How old are people when they first start being able to reason?

I vaguely recall reading somewhere in the psychological literature on the development of reasoning skills that kids are able to reason as early as 4.  However even that may underestimate how early these skills emerge.

Our daughter is 3 years and one month old.  Here’s a conversation we had this evening.

Lillian (singing): “I’m the king of the castle, and you the dirty bascal.”

Us: “Its rascal, not bascal.”

“No, its BASCAL.”

“OK, well, grown-ups say rascal.  Little babies say bascal.”

Lillian ponders for a moment, then smiles. “I’m a baby!”

She had performed the following inference:

Babies say bascal.
I say bascal.
Therefore, I’m a baby.

This of course is an invalid inference; she might be something other than a baby which also says bascal.

However logical perfection is a lot to ask of a three year old.  In context, despite not being deductively valid, it wasn’t a bad inferential move to make.

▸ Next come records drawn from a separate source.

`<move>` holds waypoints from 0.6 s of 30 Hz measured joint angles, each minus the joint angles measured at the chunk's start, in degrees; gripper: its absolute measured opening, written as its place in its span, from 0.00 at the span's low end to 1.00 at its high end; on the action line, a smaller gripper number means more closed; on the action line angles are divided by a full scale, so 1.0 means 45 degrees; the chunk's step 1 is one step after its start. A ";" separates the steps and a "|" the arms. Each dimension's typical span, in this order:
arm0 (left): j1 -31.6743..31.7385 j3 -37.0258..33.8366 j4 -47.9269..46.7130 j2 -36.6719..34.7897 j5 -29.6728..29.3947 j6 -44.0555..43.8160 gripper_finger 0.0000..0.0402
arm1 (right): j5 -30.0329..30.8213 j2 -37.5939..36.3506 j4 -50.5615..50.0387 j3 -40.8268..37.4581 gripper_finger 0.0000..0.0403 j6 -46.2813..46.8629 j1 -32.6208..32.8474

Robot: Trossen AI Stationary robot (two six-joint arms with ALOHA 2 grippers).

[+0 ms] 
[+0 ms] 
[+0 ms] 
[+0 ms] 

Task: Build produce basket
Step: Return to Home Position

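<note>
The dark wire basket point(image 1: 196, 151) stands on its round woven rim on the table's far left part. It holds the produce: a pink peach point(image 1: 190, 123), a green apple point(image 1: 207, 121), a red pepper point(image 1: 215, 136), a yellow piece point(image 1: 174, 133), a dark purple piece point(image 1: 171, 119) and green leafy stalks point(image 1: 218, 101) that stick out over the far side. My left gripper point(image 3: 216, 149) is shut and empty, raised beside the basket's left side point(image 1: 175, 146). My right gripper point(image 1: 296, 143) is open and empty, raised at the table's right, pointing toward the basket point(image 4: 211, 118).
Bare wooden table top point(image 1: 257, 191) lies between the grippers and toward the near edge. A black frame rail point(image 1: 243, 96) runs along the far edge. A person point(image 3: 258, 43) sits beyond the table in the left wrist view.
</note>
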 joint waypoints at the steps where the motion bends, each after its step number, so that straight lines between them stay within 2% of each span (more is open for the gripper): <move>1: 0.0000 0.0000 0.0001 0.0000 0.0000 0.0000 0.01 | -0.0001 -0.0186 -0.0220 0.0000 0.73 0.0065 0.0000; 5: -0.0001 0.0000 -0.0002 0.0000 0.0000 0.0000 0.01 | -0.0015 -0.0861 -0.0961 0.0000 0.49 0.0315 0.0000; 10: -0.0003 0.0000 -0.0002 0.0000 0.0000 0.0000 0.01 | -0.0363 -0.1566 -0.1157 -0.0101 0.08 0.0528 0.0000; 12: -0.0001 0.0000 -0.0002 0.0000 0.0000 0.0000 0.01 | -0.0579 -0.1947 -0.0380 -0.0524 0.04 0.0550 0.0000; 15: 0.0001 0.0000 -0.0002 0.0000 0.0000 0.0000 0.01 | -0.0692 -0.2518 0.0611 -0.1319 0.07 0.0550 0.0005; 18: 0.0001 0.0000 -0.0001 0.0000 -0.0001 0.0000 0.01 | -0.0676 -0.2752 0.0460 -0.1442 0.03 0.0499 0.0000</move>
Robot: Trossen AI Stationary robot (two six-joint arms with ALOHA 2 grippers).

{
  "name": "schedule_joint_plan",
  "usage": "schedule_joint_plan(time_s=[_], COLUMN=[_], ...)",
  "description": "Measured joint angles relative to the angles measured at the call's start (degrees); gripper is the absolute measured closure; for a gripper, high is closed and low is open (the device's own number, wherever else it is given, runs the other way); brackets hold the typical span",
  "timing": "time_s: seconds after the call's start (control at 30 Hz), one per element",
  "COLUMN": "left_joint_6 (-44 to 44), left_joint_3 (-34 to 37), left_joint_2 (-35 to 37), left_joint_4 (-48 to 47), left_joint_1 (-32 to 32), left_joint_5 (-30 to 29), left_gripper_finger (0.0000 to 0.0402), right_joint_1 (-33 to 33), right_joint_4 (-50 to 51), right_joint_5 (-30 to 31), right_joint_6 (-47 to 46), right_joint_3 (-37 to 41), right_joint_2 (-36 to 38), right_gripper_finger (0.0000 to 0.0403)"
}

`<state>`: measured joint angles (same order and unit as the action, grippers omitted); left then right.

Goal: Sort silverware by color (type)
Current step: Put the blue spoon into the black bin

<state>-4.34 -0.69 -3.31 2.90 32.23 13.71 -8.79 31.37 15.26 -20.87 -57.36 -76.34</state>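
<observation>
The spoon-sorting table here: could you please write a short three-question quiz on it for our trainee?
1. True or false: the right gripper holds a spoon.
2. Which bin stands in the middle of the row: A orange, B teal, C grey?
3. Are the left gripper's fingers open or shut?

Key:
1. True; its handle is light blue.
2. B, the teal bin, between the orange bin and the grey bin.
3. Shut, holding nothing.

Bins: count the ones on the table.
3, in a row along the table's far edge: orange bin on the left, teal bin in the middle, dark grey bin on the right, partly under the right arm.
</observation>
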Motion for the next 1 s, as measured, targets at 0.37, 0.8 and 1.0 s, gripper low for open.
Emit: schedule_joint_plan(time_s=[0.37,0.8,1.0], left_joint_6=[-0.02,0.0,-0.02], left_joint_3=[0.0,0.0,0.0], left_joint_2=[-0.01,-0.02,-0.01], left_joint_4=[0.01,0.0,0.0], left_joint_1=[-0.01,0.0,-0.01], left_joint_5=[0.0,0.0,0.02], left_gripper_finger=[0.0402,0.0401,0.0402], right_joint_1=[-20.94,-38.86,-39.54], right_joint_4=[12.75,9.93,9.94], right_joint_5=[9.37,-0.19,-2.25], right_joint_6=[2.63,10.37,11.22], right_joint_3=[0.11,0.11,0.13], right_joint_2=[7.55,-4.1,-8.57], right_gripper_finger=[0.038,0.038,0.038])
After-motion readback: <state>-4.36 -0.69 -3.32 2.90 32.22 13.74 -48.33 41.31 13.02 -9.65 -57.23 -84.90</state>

She’s been making these sorts of inferences for a while – indeed, since well before she was three.  And explicit or verbalised inference was preceded by patterns of behavior which seemed to indicate an implicit understanding of certain inferential patterns.

So we can say the following with certainty: Reasoning abilities of a rudimentary kind are, at least sometimes, exhibited by humans before they turn 3.